The CREATE Project does not replicate existing child-abuse prevention efforts provided by such respected agencies as CAP (Child Advocacy Program), CASA (Court Appointed Special Advocate Program), CASAC (Chautauqua Alcohol and Substance Abuse Council) or Head Start. CAP and CASA provide their services for parents who have been mandated by the courts to participate. CAP also makes available outreach to the community to participate in a classroom setting to learn specifics of child abuse topics. CASAC delivers information through workshops and counseling on issues related to substance abuse. Head Start offers some parent coaching for parents of children who attend their pre-school program.
While agency-based programs are invaluable and address specific aspects of child abuse, the CREATE Project’s unique design tackles this family and culture-based problem through a family and culture-based solution. The CREATE Project, a grassroots initiative, fills a gap and reaches into the heart of the community. The program makes healing and positive parenting practices fun, personally relevant, and highly accessible. Through “Share Sessions,” adult and youth community participants learn arts and traditional arts practices that have been integrated with positive child-rearing approaches. Equipped with recognized training for child abuse, neglect and trauma prevention, Share Session facilitators (tradition-bearers and artists) share their skills and positive practices relating to children. In the program, the artists, musicians, and local tradition-bearers pass on their folkways and arts skills to all generations at local gathering places. In this way, The CREATE Project complements and enhances agency efforts.

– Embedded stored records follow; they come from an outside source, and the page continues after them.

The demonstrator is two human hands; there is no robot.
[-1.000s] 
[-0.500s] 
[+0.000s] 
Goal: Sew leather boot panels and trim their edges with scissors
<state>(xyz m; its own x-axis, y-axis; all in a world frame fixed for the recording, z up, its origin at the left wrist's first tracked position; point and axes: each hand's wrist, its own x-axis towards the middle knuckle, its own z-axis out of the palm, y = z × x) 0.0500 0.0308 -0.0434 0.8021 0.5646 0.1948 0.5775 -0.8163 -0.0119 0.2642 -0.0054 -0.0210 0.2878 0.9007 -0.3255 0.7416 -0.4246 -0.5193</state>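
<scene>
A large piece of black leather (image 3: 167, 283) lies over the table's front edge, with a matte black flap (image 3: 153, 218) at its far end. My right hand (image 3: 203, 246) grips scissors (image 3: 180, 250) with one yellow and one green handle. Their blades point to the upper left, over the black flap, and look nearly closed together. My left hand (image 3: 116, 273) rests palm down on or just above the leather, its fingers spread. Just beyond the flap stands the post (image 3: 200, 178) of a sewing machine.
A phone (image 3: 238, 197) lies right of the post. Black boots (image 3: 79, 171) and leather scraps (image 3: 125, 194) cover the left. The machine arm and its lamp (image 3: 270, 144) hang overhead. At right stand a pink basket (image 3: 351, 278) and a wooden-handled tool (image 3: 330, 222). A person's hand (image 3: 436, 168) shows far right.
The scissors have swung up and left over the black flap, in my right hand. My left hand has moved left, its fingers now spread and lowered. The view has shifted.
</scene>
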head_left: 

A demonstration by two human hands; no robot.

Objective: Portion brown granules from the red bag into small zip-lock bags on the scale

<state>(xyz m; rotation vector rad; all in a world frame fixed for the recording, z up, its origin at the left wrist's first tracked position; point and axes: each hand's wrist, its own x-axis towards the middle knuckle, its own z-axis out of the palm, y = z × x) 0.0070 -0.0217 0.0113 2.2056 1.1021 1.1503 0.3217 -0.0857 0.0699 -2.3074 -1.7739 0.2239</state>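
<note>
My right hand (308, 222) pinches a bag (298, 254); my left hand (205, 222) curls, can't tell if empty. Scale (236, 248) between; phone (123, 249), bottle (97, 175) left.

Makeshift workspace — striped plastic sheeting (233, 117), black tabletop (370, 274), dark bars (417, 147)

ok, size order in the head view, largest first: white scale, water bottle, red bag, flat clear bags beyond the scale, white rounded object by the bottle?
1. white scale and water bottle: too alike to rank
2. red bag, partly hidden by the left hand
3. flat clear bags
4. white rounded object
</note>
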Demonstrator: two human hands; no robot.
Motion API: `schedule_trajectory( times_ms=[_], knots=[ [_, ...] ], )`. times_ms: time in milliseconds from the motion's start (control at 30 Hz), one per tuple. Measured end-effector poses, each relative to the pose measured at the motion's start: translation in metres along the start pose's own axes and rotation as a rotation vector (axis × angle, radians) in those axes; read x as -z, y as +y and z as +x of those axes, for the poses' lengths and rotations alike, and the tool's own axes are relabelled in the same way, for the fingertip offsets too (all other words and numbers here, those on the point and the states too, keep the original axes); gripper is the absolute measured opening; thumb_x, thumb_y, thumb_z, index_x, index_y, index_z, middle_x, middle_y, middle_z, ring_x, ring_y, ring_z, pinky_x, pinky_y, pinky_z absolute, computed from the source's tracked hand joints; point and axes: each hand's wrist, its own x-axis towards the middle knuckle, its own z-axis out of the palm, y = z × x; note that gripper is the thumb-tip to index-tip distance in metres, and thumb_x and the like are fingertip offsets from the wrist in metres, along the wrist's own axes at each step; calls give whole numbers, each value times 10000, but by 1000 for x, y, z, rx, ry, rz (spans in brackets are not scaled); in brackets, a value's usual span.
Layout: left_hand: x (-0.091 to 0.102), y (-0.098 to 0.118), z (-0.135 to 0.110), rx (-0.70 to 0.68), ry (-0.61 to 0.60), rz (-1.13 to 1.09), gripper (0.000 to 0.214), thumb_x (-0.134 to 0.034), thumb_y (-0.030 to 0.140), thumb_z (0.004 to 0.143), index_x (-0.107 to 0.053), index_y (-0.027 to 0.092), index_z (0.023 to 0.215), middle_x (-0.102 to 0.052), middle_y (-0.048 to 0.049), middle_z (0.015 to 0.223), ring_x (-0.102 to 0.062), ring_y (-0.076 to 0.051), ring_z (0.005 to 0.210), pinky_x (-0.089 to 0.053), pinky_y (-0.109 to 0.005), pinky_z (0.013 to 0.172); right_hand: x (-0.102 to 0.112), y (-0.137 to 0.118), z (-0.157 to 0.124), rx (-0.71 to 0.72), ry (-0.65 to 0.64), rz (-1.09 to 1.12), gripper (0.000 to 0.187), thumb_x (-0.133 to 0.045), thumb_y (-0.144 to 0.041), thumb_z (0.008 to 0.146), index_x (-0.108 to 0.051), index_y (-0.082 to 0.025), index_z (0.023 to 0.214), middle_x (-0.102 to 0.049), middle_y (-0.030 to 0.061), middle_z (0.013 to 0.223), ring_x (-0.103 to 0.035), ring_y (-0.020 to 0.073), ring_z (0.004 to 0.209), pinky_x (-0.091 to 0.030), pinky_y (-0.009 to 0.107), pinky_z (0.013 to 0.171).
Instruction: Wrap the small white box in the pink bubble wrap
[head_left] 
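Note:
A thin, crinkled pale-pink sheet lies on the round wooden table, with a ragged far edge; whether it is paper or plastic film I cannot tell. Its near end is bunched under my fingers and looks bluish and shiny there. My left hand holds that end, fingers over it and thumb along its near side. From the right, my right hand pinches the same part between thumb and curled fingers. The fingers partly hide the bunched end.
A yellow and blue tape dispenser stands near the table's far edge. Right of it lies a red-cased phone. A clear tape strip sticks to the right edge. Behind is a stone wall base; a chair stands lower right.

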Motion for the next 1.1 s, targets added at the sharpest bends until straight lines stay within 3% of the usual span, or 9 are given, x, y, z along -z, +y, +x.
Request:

Community interaction and continuity supports families. By integrating the arts, music, interpersonal and relationship skill building, food, and fun in community gatherings, the CREATE Project hopes to strengthen families. Internationally recognized psychiatrist Dr. Bruce Perry has found remarkable healing effects of the arts on young children in trauma. Participating in art, music, movement, and storytelling activities not only develops language, mathematics, science, and social skills, but these activities also strengthen the synapses between brain cells. These synapses grow stronger through active participation in the arts. For example, neuroscientists feel that the combined arts used in rhythmic movement activities (words and music) can help the young brain develop to its fullest capacity. Research has revealed that the arts, experienced in a nurturing social environment, can help heal trauma, enhance family functioning and be applied to everyday family life. Dr. Perry has stated, “The more healthy relationships a child has, the more likely he will be to recover from trauma and thrive. Relationships are the agents of change and the most powerful therapy is human love.” Perry is a member of the CREATE Project Advisory Board.